Exercise directions:
Extract the opening line of the entries and every line after it, stopping at and including the line that contains "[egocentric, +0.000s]". Do not include pictures.

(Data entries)

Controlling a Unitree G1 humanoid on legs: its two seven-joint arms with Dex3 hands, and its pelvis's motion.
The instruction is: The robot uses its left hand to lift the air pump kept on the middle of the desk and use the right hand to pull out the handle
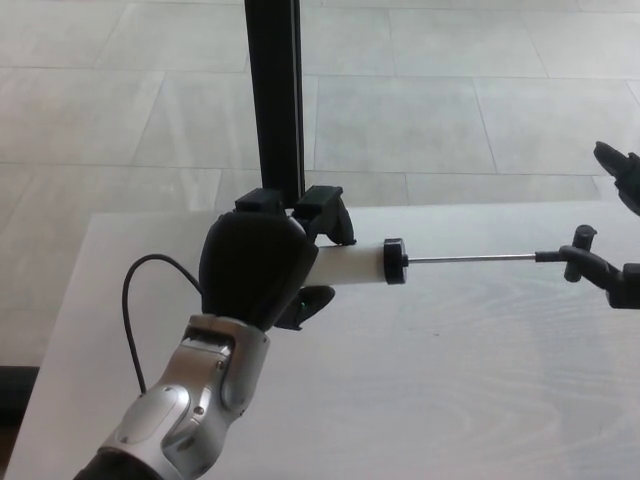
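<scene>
My left hand point(252, 275) is shut on the air pump's white cylinder point(352, 266) and holds it off the desk, lying level and pointing right. From the black end cap point(395, 262) a thin metal rod point(470, 259) reaches out to the small black handle point(577, 247). At the picture's right edge, my right hand point(618, 282) is open. Its lower finger lies just under the handle, and its upper fingers point(620, 168) are spread well above. My left hand hides most of the pump's near end.
A black upright post point(275, 100) stands right behind my left hand. A black cable point(135, 300) loops from the pump over the pale wooden desk point(450, 400). Grey floor tiles point(450, 100) lie beyond the desk's far edge.
</scene>
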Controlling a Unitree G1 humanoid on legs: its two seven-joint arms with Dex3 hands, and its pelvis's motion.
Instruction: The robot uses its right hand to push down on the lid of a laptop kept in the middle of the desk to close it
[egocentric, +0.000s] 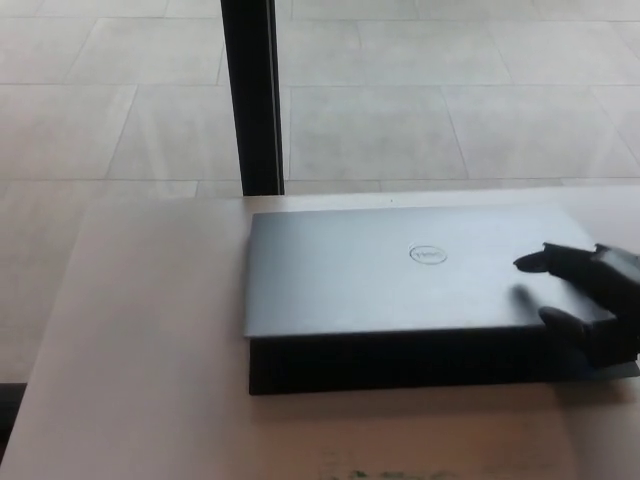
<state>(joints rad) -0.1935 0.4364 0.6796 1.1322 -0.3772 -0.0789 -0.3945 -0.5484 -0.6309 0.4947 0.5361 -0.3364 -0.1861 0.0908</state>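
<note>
Right hand (590, 300) is in from the right edge, resting on the right end of the lid (400, 270), fingers (540, 262) spread and flat along the silver panel, gripping nothing. The left hand isn't in the picture. The laptop (420, 355) sits mid-surface, hinge away from the robot, lid tipped low with only a dark wedge of the base showing under its front edge, so I'd call the close nearly done but not shut.

Here's the worry: the push is way off to the right side, nowhere near the logo (428, 254). An off-centre press like that could twist the lid or skew the whole laptop round on the surface (140, 330) rather than seat it. The lower finger sits right at the lid's front right corner; if it curls over the edge, it looks likely to get caught between lid and base as the gap shuts. A sideways shove could also slide the machine left.

Room to move is decent. Bare surface lies open to the left and in front of the laptop. Behind it, the far edge of the surface runs close to the hinge, with a dark post (252, 95) just beyond and floor past that, so pushing forward is the direction to avoid. Straight down is safest.
</note>
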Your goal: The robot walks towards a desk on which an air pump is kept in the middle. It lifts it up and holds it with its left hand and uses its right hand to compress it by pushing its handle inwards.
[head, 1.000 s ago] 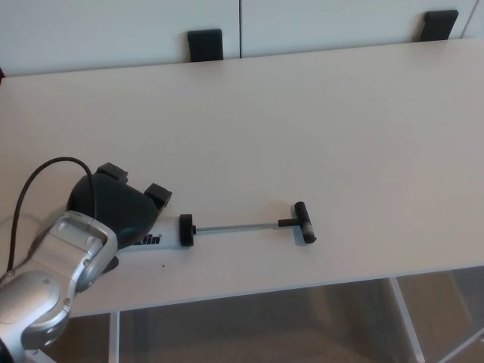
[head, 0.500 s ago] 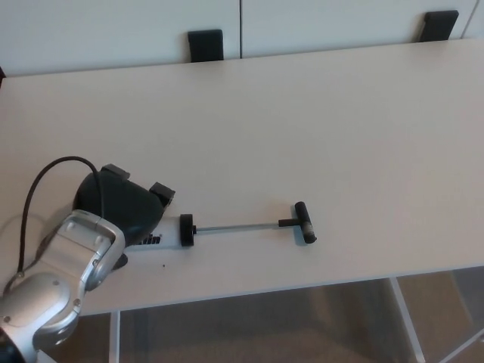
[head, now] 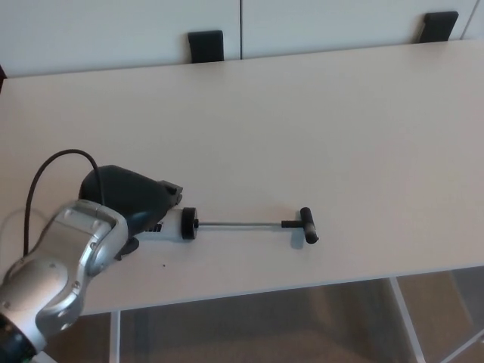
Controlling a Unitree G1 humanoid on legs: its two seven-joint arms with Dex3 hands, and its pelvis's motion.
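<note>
The air pump point(head: 172, 224) lies on the pale desk point(head: 302, 121) near its front edge, left of the middle. Its white barrel ends in a black cap point(head: 188, 224). A thin metal rod point(head: 242, 223) runs right from the cap, fully drawn out, to a black T-handle point(head: 308, 224). My left hand point(head: 128, 199) lies over the barrel's left part, with its fingers curled down around it. That end of the barrel is hidden under the hand. The pump still rests on the desk. My right hand does not show.
My silver left forearm point(head: 64, 268) with a black cable loop point(head: 41, 178) comes in at the lower left. Two black chair backs point(head: 205, 44) point(head: 440, 24) stand behind the desk's far edge. The front edge point(head: 302, 283) runs just below the pump, with floor beneath.
My left hand has moved right and dropped over the barrel, its fingers going from raised to curled around it. The pump has shifted slightly to the right.
</note>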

Task output:
Controlling a Unitree G1 humanoid on legs: its two seven-joint arms with Dex3 hands, and its pelvis's motion.
The instruction is: The robot uses its left hand to lift the air pump kept on the middle of the desk and use the right hand to pull out the handle
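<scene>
My left hand point(252, 275) is shut on the air pump's white cylinder point(352, 266) and holds it off the desk, lying level and pointing right. From the black end cap point(395, 262) a thin metal rod point(470, 259) reaches out to the small black handle point(577, 247). At the picture's right edge, my right hand point(618, 282) is open. Its lower finger lies just under the handle, and its upper fingers point(620, 168) are spread well above. My left hand hides most of the pump's near end.
A black upright post point(275, 100) stands right behind my left hand. A black cable point(135, 300) loops from the pump over the pale wooden desk point(450, 400). Grey floor tiles point(450, 100) lie beyond the desk's far edge.
</scene>
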Controlling a Unitree G1 humanoid on legs: its two seven-joint arms with Dex3 hands, and its pelvis's motion.
Instruction: The robot uses its right hand to push down on the lid of a laptop kept in the middle of the desk to close it
[egocentric, +0.000s] 

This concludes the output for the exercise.